The modelling system presented here is based on some mathematical models of different dimensionality (1D, 2D, 3D) applied to the study of hydrodynamics and water quality scenarios into different areas: rivers, channels and reservoirs. These modelling interfaces for the water management on hydrographic basins should consider necessarily the inclusion of different types of mathematical models: hydrological, hydrodynamic and water quality models. These models are based on different types of software, selected after a careful evaluation.

The developed platforms presented here contemplates different software options for the modeling of hydrodynamics and water quality scenarios. For the hydrological and uni-dimensional models is used the Sobek software, while for the two-dimensional models is used the RMA2 and RMA4 software.

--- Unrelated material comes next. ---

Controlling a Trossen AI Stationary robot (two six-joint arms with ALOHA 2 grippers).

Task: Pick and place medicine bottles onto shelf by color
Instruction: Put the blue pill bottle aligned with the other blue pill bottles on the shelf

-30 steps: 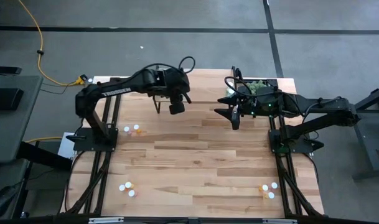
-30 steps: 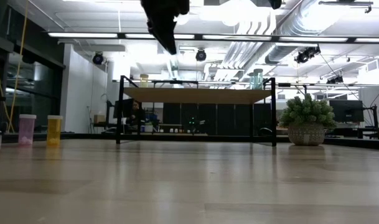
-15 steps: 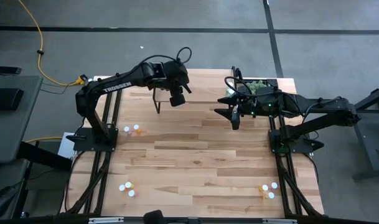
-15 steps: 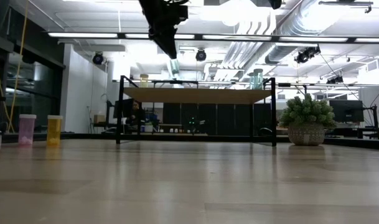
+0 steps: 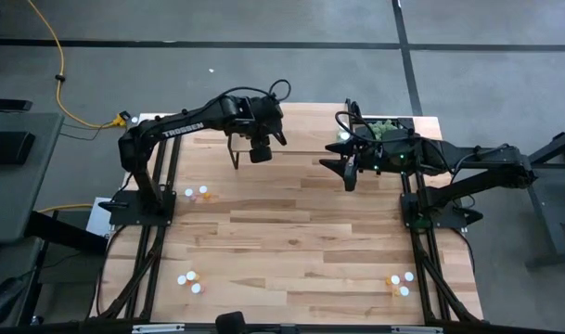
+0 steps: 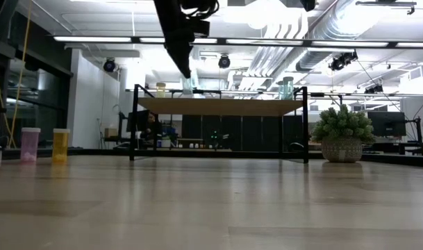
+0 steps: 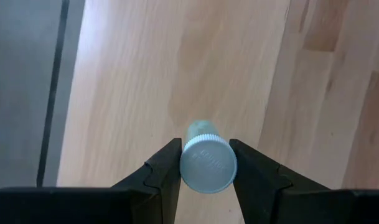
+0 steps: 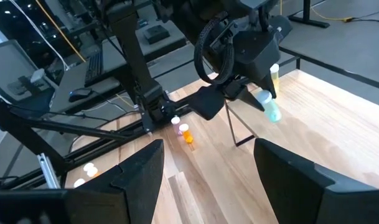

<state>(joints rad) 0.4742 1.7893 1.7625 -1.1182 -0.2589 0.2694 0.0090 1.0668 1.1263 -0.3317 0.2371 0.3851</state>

Web applications developed for the Modeling System:





HYDROLOGICAL MODELS

For the prediction from short, medium and long-term surface runoff and for determining the series from water flows in the river system needed to estimate pollutant discharges from diffuse sources, we can use an hydrological model whose implementation has been successfully performed in different river basins. It's a global model whose simplicity allows to estimate quickly the surface runoff, while still allowing if properly calibrated, predict the runoff in real time.

The model comprises a series of reservoirs with a predetermined capacity, interconnected by procedures that allow the quantification of soil moisture conditions, which control the production of the river runoff. As rainfall events occurs, these reservoirs are filled. The emptying occurs by percolation, evaporation or lateral drainage. In addition, the model divides the basin into permeable and impermeable regions.

In this section we present a web interface developed for hydrological models and which is used to run simulations and view results for hydrological modeling of hydrographic basins. Includes the ability to view and change the information associated with hydroelectric plants and visualize data from hydrometric and meteorological monitoring networks, used in the simulations with the model (Figure 1).

Figure 1

Figure 1 - Main window of the web interface for hydrological models.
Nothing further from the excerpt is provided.